Commençons par dire qu’elles le feront en convention avec les centres d’orthogénie, au sein d’une équipe médicale, sur la base du volontariat et après avoir été formées. Ceci étant dit, c’est une mesure importante pour pallier la défaillance du système de santé. Croyez-moi, aujourd’hui il vaut mieux ne pas avoir recours à l’IVG en plein été dans certaines régions de France, quand les médecins partent en vacances et qu’il n’y a personne pour les remplacer. À la fin des trois ans d’expérimentation (prévus dans le projet de loi sur la réforme de la sécurité sociale, NDLR) on constatera que l’expérimentation a bien fonctionné et on la pérennisera.
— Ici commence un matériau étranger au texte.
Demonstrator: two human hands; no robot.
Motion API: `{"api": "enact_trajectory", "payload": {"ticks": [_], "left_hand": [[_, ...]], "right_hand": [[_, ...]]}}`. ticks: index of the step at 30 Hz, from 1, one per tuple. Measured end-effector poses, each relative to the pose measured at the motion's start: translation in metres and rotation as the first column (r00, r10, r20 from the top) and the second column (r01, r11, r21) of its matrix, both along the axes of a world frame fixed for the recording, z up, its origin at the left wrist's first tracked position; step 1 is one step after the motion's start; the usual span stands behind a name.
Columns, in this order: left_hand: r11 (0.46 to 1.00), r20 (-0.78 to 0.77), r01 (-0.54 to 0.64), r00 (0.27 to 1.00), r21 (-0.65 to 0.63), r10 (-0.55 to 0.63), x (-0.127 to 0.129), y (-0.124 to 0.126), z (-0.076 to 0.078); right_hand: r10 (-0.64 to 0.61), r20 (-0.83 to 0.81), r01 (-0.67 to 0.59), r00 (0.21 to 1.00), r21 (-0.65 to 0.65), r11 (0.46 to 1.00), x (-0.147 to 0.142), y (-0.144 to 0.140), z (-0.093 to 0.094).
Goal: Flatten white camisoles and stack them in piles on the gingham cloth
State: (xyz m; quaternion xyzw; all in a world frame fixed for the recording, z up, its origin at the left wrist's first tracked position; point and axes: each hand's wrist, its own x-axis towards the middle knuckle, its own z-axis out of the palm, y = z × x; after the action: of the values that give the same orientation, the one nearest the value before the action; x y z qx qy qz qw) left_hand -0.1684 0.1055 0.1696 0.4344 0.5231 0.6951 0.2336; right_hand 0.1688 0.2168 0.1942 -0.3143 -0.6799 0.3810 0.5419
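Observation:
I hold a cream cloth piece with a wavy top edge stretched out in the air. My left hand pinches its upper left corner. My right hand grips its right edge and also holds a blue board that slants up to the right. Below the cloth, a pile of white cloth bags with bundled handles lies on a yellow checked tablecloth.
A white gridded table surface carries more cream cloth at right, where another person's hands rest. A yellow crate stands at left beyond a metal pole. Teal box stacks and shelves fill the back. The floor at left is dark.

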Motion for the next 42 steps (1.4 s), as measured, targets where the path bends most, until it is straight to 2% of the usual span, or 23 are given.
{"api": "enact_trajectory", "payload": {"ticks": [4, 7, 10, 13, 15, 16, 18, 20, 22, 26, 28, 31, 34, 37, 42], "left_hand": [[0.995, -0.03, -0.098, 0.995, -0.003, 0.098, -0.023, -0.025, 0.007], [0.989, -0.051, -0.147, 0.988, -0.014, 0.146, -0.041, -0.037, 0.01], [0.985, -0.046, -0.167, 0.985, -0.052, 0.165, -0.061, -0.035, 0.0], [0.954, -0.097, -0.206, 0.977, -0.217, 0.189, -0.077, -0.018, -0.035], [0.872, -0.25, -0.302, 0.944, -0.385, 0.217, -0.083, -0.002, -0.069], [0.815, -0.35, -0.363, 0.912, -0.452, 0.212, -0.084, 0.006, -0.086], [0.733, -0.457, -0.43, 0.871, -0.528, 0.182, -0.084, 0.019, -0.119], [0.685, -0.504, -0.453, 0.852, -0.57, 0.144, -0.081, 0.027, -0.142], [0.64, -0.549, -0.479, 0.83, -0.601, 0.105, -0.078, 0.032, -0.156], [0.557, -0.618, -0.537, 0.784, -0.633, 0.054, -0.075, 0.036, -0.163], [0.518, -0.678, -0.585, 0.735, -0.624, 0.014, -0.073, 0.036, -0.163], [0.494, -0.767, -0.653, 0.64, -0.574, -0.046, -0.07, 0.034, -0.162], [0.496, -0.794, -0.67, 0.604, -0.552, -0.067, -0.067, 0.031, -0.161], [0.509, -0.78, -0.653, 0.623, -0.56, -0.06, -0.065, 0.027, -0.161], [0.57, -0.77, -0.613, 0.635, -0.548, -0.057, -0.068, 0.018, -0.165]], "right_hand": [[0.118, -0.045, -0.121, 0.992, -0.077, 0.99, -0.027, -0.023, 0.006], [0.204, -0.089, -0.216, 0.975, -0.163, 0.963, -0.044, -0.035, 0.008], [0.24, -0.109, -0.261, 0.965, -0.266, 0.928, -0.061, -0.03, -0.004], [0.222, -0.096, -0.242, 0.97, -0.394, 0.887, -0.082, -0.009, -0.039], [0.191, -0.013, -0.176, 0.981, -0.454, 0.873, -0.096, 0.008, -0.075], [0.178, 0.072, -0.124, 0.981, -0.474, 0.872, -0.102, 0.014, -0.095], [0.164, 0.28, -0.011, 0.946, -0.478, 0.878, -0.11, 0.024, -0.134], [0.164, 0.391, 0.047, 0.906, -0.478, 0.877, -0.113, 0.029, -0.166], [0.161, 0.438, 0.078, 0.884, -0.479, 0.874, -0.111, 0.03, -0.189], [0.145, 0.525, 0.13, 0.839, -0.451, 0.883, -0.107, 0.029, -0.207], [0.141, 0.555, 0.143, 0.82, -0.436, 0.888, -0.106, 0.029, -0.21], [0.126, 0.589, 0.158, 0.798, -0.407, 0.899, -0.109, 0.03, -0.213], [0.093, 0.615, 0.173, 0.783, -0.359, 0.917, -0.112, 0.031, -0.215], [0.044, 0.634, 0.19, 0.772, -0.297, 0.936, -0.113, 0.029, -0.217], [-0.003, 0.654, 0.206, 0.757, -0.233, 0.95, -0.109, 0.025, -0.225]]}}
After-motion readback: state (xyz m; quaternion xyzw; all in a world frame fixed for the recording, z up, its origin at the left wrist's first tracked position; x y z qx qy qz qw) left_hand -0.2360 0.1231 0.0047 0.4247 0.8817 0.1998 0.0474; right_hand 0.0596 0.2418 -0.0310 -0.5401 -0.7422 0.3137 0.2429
C’est aussi une mesure qui participe à normaliser cet acte médical.
L’IVG est-elle encore considérée comme un acte médical anormal ?
Oui, et c’est d’ailleurs pour ça qu’on veut supprimer la double clause de conscience. C’est elle qui continue de faire de l’IVG un acte médical anormal, justement. Elle continue d’identifier l’IVG comme étant, du point de vue des soignants qui la pratiquent, un acte qui peut être inacceptable. La double clause de conscience dit aux femmes que c’est un acte extraordinaire, qu’elles ont recours à quelque chose qui n’est pas normal. La clause de conscience générale permet déjà à tout soignant de ne pas pratiquer un acte. Un médecin qui ne souhaite pas pratiquer d’IVG a déjà tout dans le code de déontologie pour ne pas en faire. Sa suppression est symbolique, mais le symbole est essentiel.
On assiste dans certains pays européens, comme l’Italie, à des reculs sur l’avortement. L’accès à l’IVG est-il en danger en France ?
Tous les sondages montrent que notre pays est très attaché au droit à l’IVG. Mais son accès n’est pas garanti. Pourquoi ? Tout d’abord en raison de la pratique en elle-même, victime du désintérêt. Rares sont les médecins qui ont obtenu leur notoriété en pratiquant des IVG. Je souhaite donc que l’on revoie la cotation de ces actes pour que les praticiens soient mieux rémunérés. Ensuite, parce qu’on a éloigné géographiquement cette activité d’un nombre important de femmes. Ces quinze dernières années, 22% des centres d’IVG ont fermé leurs portes. Certaines femmes doivent désormais faire plus de 100km pour pratiquer une IVG instrumentale.
Aujourd’hui, le niveau d’information sur ces sujets dépend trop de la volonté des familles. Si la parole n’est pas libre à la maison, l’école doit pallier.Laurence Rossignol
Est-ce que cela veut dire que plus de femmes qu’auparavant ont recours aux IVG médicamenteuses ?
Oui, et c’est une atteinte supplémentaire aux droits dans l’accès à l’IVG. Les femmes ont aussi le droit de choisir la méthode d’avortement qu’elles souhaitent (médicamenteuse ou chirurgicale, NDLR). Mais en raison de la désertification médicale, entre autres, l’IVG médicamenteuse est en train de devenir la norme. Or, elles doivent pouvoir choisir.
Que proposez-vous ?
Toutes les mesures de la proposition de loi sont des avancées, mais aucune ne réglera la question de base des difficultés de l’accès à l’IVG. Je propose la mise en place d’un Institut national de la santé sexuelle et reproductive qui soit capable de prendre en charge l’organisation de la santé sexuelle et reproductive. Il faut faire de ce sujet une priorité de politique publique, à l’image de ce qui existe pour l’Institut national du cancer.
La santé sexuelle et reproductive est un enjeu de société crucial. C’est en l’améliorant que nous pourrons mieux accompagner le recours à l’IVG et faire en sorte que ce parcours ne soit pas synonyme de culpabilisation pour les patientes, comme c’est souvent le cas. Rappelons qu’une femme sur trois aura recours à l’IVG dans sa vie. Il faut également mieux informer les jeunes en s’assurant que les cours d’éducation affective et sexuelle existent et que ces sujets y soient abordés. Aujourd’hui, le niveau d’information sur ces sujets dépend trop de la volonté des familles. Si la parole n’est pas libre à la maison, l’école doit pallier.